Given the relatively stable census tract boundaries between 2010 and 2019 in the study area, the City and County of Honolulu, we chose to use the Hamilton–Perry method to project the future elderly population in each census tract for 2050, taking into account data availability. We used the most recent American Community Survey (ACS) data from 2010 and 2019 to estimate the elderly population (age 65+) for 2020 via simple linear regression models for each census tract (

Table 1. Data sources.

Data	Resource	Publisher	URL
2019 Honolulu census tracts data—by age group	American Community Survey 2019—5-year dataset that includes all geographic areas down to the block group level	American Community Survey	https://census.hawaii.gov/acs/acs-2019/ (accessed on 30 July 2021)
2010 Honolulu census tracts data—by age group	2010 American Community Survey (5-Year Estimates) Hawaii Geographic Area Profiles—census tracts	American Community Survey	https://census.hawaii.gov/acs/acs2010/acs2010_5_year/acs_hi_2010_profiles_5yr_estimate/acs_hi_2010_profiles_ct/ (accessed on 30 July 2021)
SLR 1.1 ft exposure	State of Hawaii Sea Level Rise Viewer|PacIOOS	Tetra Tech, Inc. and University of Hawaii Coastal Geology Group. 2017	https://www.pacioos.hawaii.edu/shoreline/slr-hawaii/ (accessed on 30 July 2021)
Road network	Honolulu Open Geospatial Data, 2021	City and County of Honolulu	https://honolulu-cchnl.opendata.arcgis.com/ (accessed on 30 July 2021)
Fire Station	Honolulu Open Geospatial Data, 2021	City and County of Honolulu	https://honolulu-cchnl.opendata.arcgis.com/ (accessed on 30 July 2021)
Hospital and Clinic	Honolulu Open Geospatial Data, 2021	City and County of Honolulu	https://honolulu-cchnl.opendata.arcgis.com/ (accessed on 30 July 2021)

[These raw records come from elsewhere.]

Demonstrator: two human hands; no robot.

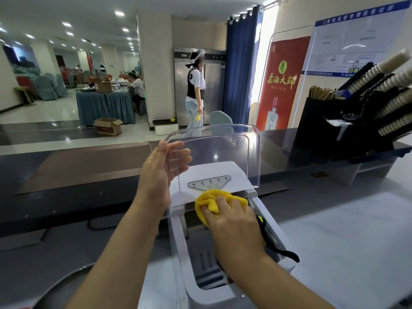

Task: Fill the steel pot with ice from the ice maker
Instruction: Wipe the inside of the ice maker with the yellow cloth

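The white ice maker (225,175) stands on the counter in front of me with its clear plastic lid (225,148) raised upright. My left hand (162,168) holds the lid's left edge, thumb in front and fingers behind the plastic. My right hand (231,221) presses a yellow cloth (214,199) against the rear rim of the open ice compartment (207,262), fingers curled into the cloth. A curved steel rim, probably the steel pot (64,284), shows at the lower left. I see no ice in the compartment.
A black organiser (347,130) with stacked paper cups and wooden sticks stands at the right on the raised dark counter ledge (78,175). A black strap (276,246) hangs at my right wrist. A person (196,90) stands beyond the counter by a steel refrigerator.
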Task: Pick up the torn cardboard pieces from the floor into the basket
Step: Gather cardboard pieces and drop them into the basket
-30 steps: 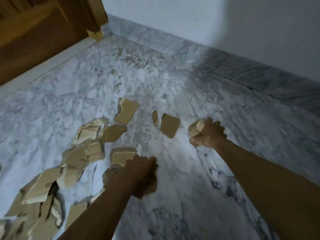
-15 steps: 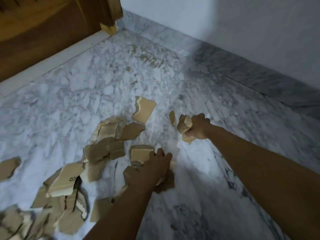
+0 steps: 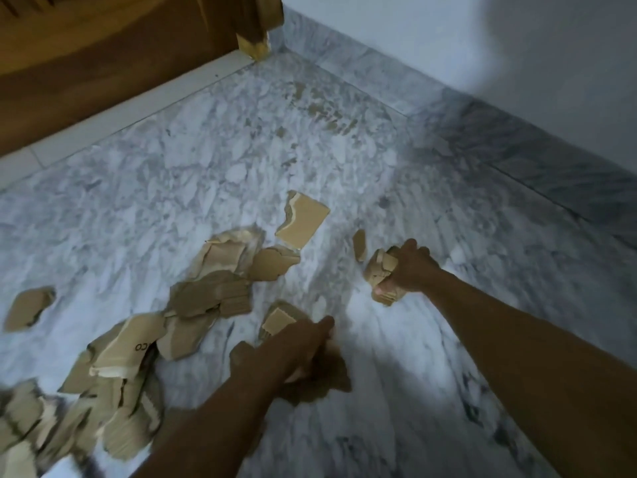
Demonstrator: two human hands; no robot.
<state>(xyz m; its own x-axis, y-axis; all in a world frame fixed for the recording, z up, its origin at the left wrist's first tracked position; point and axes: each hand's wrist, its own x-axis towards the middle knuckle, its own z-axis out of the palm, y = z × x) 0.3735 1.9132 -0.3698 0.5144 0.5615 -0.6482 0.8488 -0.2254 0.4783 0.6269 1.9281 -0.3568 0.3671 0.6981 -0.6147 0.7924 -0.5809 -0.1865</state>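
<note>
The right hand (image 3: 406, 270), at centre right of the frame, is gripping a wad of torn pieces (image 3: 379, 270) with its fingers curled tight, the wad sticking out toward the left of the fist. The narrow sliver (image 3: 359, 243) is lying just up and left of that wad, close but not touching, with its long axis running nearly up and down the frame. This hand is clearly the nearer one to it. The left hand (image 3: 293, 350), at lower centre, is curling its fingers over a dark piece (image 3: 322, 377) that is poking out to the right beneath the palm. A pale piece (image 3: 279, 319) is lying right at its fingertips, on their upper left side. The squarish piece (image 3: 303, 219) is sitting further up the marble floor (image 3: 431, 374), above both hands, and the main heap (image 3: 120, 391) is spreading toward the lower left. The basket is not showing anywhere in the frame. Judging by this, the sliver is calling for a short reach up and left by an already full right fist.
</note>
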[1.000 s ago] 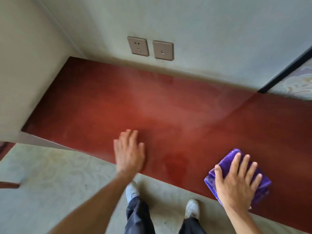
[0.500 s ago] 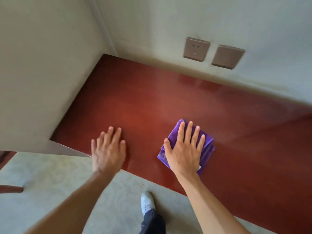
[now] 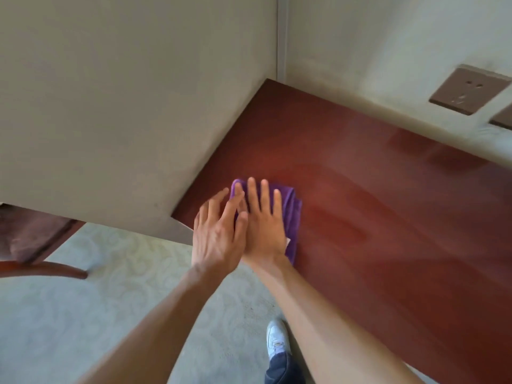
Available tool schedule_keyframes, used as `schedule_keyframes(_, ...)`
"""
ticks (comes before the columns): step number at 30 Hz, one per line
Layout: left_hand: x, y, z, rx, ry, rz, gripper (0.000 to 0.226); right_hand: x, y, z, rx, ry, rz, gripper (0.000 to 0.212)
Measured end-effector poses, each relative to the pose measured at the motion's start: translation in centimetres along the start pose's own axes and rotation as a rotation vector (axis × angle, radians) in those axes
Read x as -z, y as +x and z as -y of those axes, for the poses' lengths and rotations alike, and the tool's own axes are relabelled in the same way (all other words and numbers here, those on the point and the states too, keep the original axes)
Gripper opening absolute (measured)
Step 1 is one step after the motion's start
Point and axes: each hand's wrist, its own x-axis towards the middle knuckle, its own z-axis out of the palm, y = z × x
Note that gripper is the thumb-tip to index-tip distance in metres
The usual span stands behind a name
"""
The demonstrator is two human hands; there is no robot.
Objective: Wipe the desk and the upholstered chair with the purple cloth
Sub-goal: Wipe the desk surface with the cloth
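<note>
Mid-frame I wipe the desk (image 3: pixel 374 231), flat right hand (image 3: pixel 263 228) pressing the purple cloth (image 3: pixel 292 217), left hand (image 3: pixel 216 239) open; next I'd sweep rightward.

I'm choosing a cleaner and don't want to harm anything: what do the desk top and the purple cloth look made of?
Desk top: reddish-brown wood or veneer, glossy finish; it faintly mirrors the wall socket.
Purple cloth: soft plush fabric, probably microfibre; thick folded layers show beside the right hand.
</note>
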Motion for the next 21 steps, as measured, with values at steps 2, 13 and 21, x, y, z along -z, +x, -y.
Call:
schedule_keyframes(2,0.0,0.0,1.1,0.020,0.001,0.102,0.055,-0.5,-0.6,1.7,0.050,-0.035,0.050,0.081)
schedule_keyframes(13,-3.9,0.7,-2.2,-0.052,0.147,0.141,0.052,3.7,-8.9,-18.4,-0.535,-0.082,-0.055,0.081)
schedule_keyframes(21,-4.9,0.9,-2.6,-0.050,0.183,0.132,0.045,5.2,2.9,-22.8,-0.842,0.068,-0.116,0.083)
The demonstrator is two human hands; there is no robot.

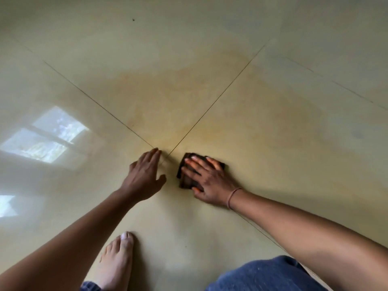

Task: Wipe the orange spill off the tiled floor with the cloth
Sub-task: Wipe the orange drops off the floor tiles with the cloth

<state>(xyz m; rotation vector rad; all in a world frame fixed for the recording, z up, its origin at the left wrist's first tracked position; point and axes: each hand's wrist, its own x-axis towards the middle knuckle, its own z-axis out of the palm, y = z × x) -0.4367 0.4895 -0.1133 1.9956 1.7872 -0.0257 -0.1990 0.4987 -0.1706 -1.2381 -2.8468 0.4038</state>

). The estimated 2020 elderly population and 2010 ACS data were then utilized to project the elderly population for each census tract for 2050 using Equations (1) and (2).

Our sea level rise projections adhere to the upper-end forecast in the 5th Assessment Report (AR5) by the Intergovernmental Panel on Climate Change, suggesting a rise of 1.1 ft by 2050. We utilized SLR exposure data from the University of Hawaii’s Coastal Geology Group [39] to assess the potential risk to land, population, road networks, and facilities (Table 1). However, it is worth acknowledging the limitations of this approach. SLR exposure data comprise three chronic flooding hazards linked to sea level rise: passive flooding, annual high wave flooding, and coastal erosion. These data present a conservative estimation of potential long-term, chronic hazards due to sea level rise, but they exclude extreme high wave flooding, storm surge, and tsunami events [39]. This exclusion could potentially underestimate the risks associated with sea level rise.

Equations (1) and (2) were utilized to estimate the cohort change ratios and project the elderly population trends for each census tract in the study area. By overlaying the 2019 ACS data and the projected elderly population for 2050 with the projected 1.1 ft sea level rise exposure [39], we were able to identify the most vulnerable census tracts, which were largely concentrated within elderly populations. It should be noted, however, that this analysis assumes an even population density within each census tract, which may not hold true for large tracts with substantial undeveloped land.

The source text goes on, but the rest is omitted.